The Desert Studies Center (DSC) is a field station of the California State University (CSU) system, located in Zzyzx, California, United States in the Mojave Desert. The purpose of the center is to provide opportunities to conduct research, receive instruction and experience the Mojave Desert environment. It is officially operated by the California Desert Studies Consortium, a consortium of seven CSU campuses: Dominguez Hills, Fullerton, Long Beach, Los Angeles, Northridge, San Bernardino and Cal Poly Pomona.

Before the center, the site was the Zzyzx Mineral Springs and Health Spa, run by Curtis Howe Springer from 1944 to 1974, without federal permission. After Springer was ejected, the CSU system negotiated usage of the abandoned buildings of the health spa with the Bureau of Land Management, and in 1976, they signed a five-year cooperative management study for the Desert Studies Consortium to manage 1,280 acre at Soda Springs. The California Desert Protection Act of 1994 established Mojave National Preserve, and established the Desert Studies Center as a partnership between the National Park Service and the CSU system in perpetuity.

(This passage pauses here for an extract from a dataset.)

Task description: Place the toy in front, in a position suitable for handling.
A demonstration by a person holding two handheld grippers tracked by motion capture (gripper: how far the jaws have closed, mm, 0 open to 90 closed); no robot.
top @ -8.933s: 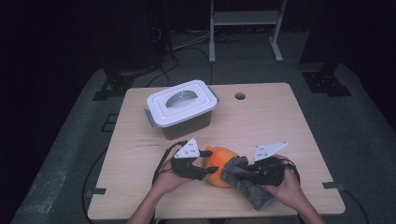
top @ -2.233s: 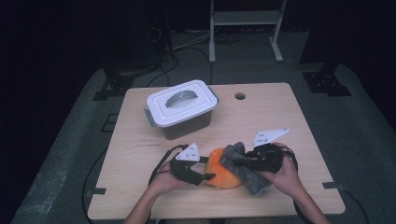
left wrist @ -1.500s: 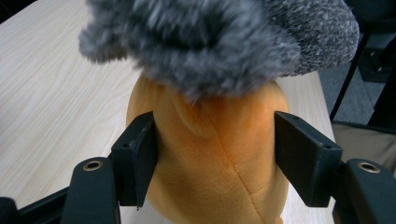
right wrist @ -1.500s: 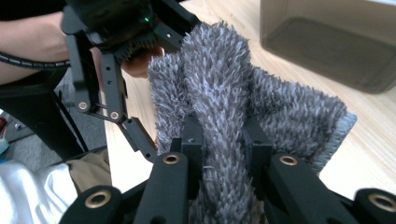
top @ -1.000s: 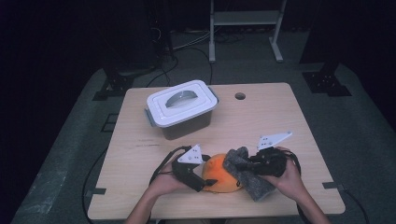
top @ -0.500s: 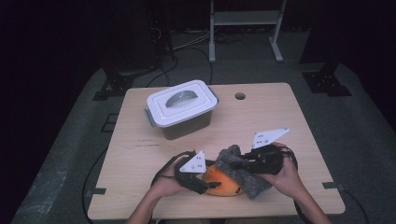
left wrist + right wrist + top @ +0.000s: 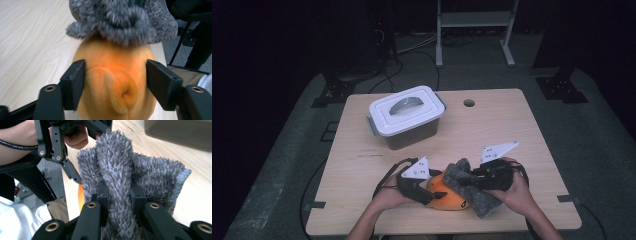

The location is especially interesting to biologists because of its perennial wetlands that attract many species of animals and plants in the area, including the threatened and endangered Saratoga Springs pupfish, the Mohave tui chub, and over 200 species of birds.

A few of California State University, Fullerton's biology courses require students visit the center for a mandatory field trip to pass those courses.